Hi Rick,
When looking at the output of afni_proc.py I used history to look at how the TSNR images are created and found the following:
3dTcat -prefix all.runs.$sub.pb04 $out_dir/pb04.$sub.r01.volreg+orig
3dTstat -mean -prefix rm.signal.all.pb04 all.runs.$sub.pb04+orig
3dTproject -polort 0 -input all.runs.$sub.pb04+orig -censor $out_dir/censor_${sub}_combined_2.1D -cenmode ZERO -ort
$out_dir/X.nocensor.xmat.1D -prefix errts.$sub.tproject.pb04
3dTstat -stdev -prefix rm.noise.all.pb04 errts.$sub.tproject.pb04+orig
3dcalc -a rm.signal.all.pb05+orig. -b rm.noise.all.pb05+orig. -expr a/b -prefix TSNR.$sub.pb04
My question is that other blogs/softwares etc that I looked at calculate tSNR by using mean image/standard deviation of image to get the voxelwise tSNR. AFNI on the other hand seems to use mean of image/standard deviation of the residuals of the image to get the voxelwise tSNR. I was wondering why this approach was taken (are the other calculations of tSNR overly simplistic in nature?).

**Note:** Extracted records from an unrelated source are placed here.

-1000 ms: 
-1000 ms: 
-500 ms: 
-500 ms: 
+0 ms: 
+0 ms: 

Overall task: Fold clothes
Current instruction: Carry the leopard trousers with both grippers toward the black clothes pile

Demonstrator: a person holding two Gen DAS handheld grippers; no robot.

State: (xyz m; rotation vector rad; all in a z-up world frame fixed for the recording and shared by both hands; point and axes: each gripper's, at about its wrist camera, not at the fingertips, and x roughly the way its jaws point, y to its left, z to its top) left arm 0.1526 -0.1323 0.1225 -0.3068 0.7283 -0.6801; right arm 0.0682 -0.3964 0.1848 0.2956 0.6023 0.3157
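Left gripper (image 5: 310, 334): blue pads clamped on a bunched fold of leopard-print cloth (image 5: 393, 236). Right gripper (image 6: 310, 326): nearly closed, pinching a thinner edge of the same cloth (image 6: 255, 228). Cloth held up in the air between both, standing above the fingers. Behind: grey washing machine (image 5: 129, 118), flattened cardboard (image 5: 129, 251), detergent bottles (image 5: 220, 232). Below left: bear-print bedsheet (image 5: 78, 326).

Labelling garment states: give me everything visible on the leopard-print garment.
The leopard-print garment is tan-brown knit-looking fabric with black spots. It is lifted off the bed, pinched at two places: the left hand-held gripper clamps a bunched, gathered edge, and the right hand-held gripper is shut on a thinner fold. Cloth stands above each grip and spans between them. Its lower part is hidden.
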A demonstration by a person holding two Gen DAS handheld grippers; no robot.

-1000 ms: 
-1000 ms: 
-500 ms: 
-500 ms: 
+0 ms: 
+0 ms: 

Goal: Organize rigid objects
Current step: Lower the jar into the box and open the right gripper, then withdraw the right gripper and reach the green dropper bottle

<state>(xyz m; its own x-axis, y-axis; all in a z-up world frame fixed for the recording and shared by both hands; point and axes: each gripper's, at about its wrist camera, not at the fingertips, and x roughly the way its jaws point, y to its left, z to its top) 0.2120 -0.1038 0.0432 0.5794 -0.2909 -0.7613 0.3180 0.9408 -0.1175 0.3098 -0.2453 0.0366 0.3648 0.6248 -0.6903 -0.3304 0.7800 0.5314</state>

I'm guess the stdev of the residuals would capture unmodeled noise as well as signal of interest (since we use the residuals as our input for correlation analysis after further processing) but I figured I'd see your thoughts on the matter. Additionally, if one were to compare the tSNR at various stages of processing, would percent change be a valid comparison (tsnr2 - tsnr1)/tsnr2 or is there a more appropriate way of comapring the two?